### Exercise details
The first line of the data below and every line after it, through the one with "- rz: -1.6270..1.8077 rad", must be transcribed without change.

### Source data
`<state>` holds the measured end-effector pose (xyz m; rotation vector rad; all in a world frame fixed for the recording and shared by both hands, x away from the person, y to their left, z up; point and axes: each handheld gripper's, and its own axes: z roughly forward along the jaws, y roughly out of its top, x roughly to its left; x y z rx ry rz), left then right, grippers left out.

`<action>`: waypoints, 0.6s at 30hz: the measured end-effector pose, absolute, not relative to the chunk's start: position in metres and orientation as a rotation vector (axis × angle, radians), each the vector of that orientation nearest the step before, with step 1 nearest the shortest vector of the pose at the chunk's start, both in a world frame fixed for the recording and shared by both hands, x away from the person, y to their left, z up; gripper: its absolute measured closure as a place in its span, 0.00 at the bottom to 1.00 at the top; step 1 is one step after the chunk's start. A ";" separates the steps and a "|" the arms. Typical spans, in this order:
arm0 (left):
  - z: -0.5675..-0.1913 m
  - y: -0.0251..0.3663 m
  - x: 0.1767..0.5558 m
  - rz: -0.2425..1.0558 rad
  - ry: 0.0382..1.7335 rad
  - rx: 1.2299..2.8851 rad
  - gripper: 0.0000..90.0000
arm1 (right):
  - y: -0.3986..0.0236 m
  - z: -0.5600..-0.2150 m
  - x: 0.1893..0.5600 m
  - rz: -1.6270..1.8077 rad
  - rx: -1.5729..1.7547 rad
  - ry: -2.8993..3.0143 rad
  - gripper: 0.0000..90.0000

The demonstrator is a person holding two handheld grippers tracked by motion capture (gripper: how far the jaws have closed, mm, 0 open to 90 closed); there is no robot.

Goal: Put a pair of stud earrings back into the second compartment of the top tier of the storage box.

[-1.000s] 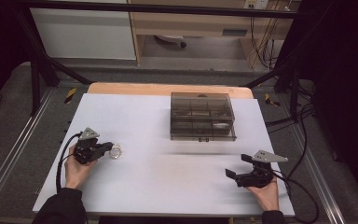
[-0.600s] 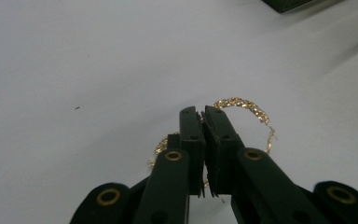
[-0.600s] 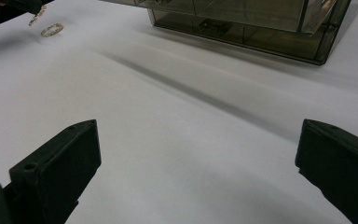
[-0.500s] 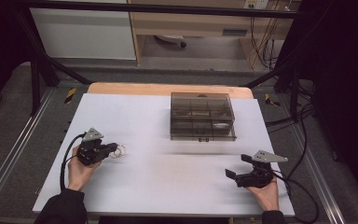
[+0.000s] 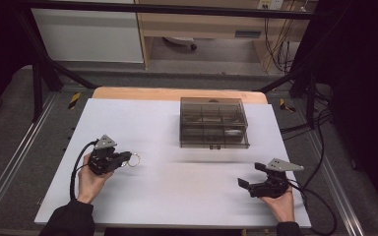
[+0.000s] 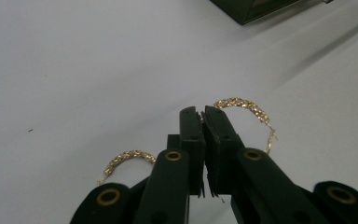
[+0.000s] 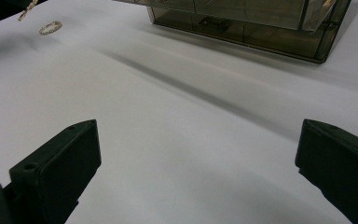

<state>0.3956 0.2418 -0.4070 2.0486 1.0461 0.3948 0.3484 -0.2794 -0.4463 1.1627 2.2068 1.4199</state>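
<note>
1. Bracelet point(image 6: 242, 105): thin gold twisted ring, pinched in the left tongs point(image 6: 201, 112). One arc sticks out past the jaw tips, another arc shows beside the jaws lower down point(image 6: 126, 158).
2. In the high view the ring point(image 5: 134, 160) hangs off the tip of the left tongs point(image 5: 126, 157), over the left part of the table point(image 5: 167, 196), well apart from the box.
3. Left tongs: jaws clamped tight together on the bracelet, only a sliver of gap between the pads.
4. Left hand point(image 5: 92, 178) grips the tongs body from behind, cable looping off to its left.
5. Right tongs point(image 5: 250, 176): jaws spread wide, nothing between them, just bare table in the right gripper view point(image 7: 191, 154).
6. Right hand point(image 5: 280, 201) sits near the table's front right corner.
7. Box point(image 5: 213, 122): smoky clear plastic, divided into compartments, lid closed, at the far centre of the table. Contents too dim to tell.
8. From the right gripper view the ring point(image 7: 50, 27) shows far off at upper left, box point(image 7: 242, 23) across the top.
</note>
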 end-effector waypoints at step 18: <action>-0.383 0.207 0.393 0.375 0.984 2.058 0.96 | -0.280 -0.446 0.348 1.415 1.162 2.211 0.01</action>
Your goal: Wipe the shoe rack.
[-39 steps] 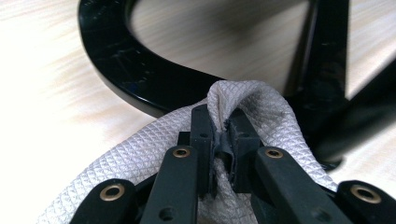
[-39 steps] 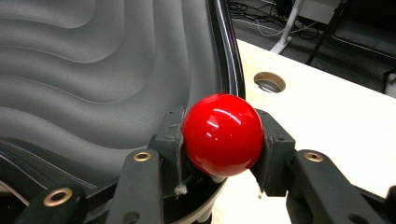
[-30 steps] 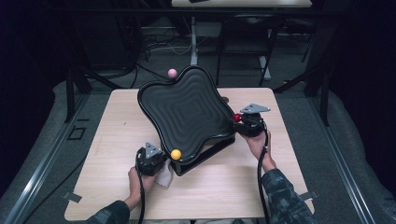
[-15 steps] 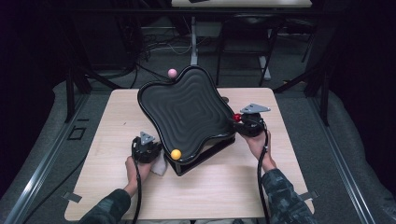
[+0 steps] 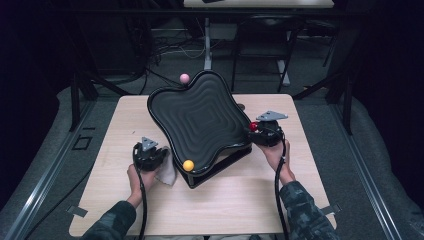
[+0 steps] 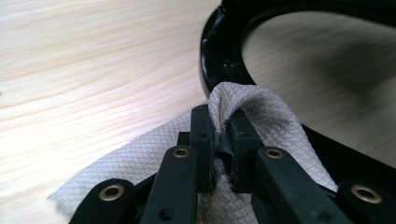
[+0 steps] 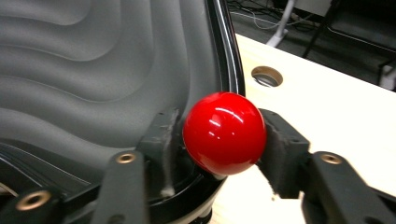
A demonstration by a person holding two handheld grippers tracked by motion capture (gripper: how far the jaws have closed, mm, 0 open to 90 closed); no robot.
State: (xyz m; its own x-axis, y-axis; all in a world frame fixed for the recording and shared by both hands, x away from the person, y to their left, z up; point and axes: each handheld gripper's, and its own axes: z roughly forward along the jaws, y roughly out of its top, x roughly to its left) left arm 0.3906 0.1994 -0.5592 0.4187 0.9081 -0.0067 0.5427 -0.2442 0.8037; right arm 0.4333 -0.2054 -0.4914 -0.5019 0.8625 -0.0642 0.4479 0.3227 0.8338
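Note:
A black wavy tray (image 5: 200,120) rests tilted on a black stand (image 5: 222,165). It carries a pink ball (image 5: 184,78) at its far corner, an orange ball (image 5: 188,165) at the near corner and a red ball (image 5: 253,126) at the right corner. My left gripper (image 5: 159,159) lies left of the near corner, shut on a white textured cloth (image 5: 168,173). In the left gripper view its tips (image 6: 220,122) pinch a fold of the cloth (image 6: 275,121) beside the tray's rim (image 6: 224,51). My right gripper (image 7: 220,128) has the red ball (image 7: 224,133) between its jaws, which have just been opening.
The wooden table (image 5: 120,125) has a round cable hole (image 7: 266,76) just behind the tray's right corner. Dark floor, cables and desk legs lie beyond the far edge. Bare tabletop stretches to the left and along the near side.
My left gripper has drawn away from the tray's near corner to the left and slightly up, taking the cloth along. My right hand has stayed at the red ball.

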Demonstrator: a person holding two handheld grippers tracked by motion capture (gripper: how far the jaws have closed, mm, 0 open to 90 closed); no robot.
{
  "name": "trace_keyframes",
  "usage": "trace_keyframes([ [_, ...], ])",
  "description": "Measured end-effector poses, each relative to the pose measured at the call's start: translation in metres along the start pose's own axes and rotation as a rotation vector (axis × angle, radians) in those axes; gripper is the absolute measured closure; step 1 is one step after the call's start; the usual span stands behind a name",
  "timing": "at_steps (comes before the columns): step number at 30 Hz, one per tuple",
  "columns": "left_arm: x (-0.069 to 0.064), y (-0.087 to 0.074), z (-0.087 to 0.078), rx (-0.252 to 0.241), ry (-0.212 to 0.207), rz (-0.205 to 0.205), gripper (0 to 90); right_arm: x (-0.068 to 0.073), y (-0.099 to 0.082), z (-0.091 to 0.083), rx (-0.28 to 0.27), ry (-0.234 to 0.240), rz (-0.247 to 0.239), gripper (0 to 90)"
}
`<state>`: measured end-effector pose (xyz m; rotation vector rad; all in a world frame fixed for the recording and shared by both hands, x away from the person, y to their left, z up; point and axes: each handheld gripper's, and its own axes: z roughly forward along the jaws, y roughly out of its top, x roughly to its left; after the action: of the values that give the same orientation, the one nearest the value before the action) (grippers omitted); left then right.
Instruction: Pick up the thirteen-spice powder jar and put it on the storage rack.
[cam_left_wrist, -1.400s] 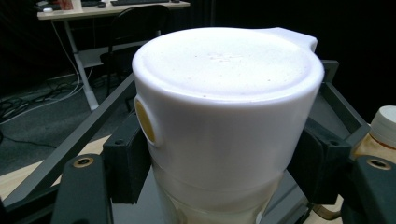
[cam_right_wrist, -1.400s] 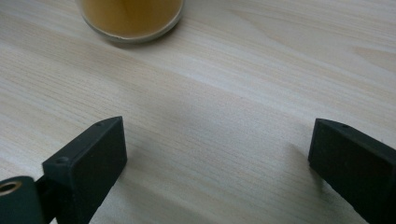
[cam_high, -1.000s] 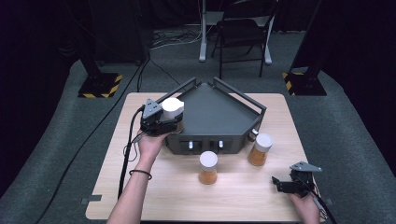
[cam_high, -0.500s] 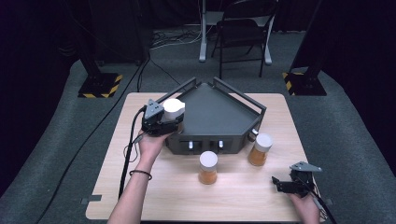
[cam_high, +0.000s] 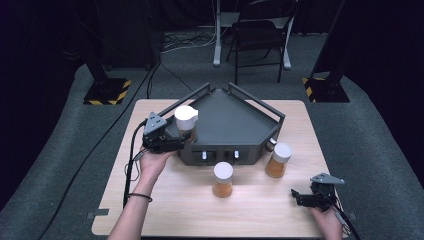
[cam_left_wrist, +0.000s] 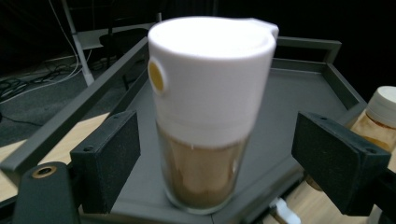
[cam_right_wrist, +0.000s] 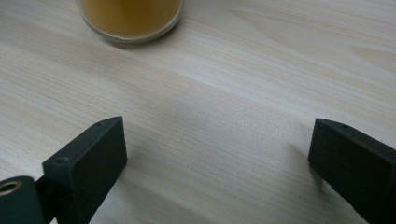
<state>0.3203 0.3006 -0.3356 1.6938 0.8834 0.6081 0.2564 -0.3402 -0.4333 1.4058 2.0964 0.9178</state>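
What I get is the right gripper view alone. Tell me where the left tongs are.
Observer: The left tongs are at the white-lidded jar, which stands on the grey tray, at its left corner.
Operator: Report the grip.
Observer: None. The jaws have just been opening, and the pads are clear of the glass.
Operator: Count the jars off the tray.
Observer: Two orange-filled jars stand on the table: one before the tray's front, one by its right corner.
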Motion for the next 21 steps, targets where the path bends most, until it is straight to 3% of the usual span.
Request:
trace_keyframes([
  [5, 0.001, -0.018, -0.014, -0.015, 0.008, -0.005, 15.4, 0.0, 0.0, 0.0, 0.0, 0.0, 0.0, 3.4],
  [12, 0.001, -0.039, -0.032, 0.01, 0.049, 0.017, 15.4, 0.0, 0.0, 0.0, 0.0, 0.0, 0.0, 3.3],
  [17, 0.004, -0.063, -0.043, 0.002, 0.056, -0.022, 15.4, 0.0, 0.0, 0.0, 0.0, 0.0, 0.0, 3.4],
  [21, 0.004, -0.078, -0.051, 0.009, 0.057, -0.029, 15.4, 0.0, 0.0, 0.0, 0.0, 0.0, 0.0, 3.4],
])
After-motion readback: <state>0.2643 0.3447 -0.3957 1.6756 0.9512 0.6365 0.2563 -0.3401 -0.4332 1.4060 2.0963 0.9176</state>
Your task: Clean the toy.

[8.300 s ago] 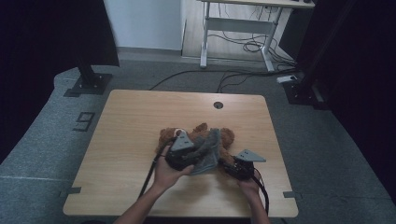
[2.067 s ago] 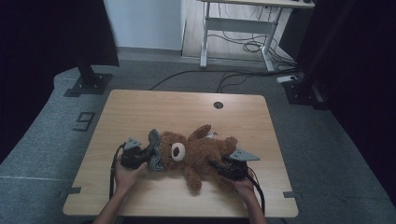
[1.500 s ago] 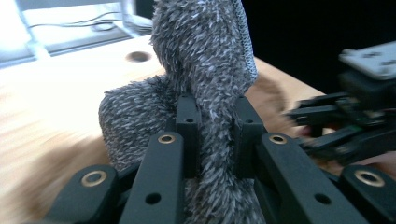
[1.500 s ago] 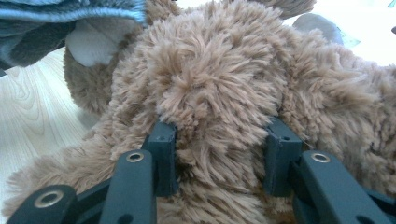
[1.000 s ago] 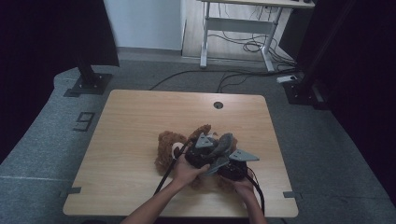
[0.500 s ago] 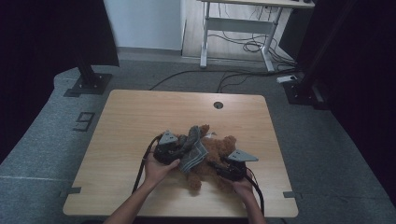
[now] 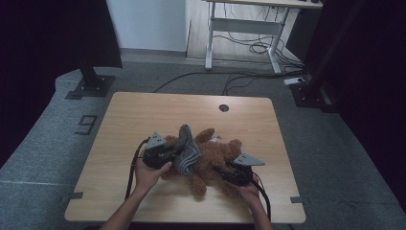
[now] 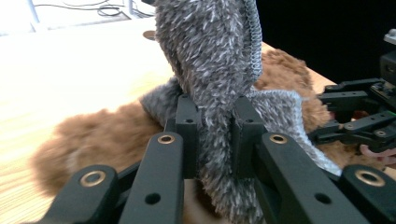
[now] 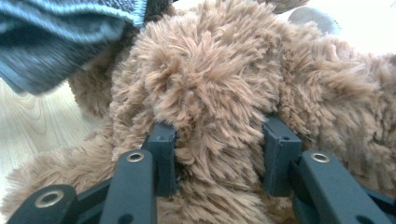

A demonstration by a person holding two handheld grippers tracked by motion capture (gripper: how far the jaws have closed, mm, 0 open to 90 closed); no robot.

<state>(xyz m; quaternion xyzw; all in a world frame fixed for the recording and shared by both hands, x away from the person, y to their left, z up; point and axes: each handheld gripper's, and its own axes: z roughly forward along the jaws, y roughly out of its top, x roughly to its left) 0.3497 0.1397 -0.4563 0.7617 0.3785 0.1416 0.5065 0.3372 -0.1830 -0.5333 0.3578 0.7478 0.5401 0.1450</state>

### Result
`<state>` holds the measured end-effector pose (xyz m; rotation vector rad; all in a world frame fixed for the recording and shared by both hands, x away from the person, y to their left, z up; point and axes: each handheld gripper's, and its own axes: z roughly forward along the jaws, y roughly out of its top, x roughly to its left; x y z rx ry rz), left then right, grippers left out.

`<action>`: waypoints, 0.6s at 30hz: the measured end-effector pose, absolute, not relative to the chunk's start: position in metres and orientation as a rotation vector (axis × angle, radians), each the vector of that orientation nearest the step before, with step 1 nearest the shortest vector of the pose at the chunk's start, both in a world frame fixed for the recording and shared by both hands, x away from the person, y to their left, z up; gripper: its absolute measured closure as a place in its span, 0.00 at the bottom to 1.00 at the top; step 1 is one step after the chunk's start. A ";" separates the steps and a "|" the arms. Typical spans, in this order:
arm0 (left):
  - z: -0.5675..-0.1913 m
  - y: -0.0251..0.3663 m
  - x: 0.1767..0.5558 m
  - rz: -0.2425..1.0558 rad
  - ry: 0.0382..1.7335 rad
  - rx: 1.2299..2.8851 rad
  - gripper: 0.0000..90.0000
arm1 (right):
  - y: -0.3986..0.0236 m
  - z: -0.5600..-0.2150 m
  - x: 0.1893..0.5600 m
  - rz: -1.6270..1.8077 rad

The answer given is complete.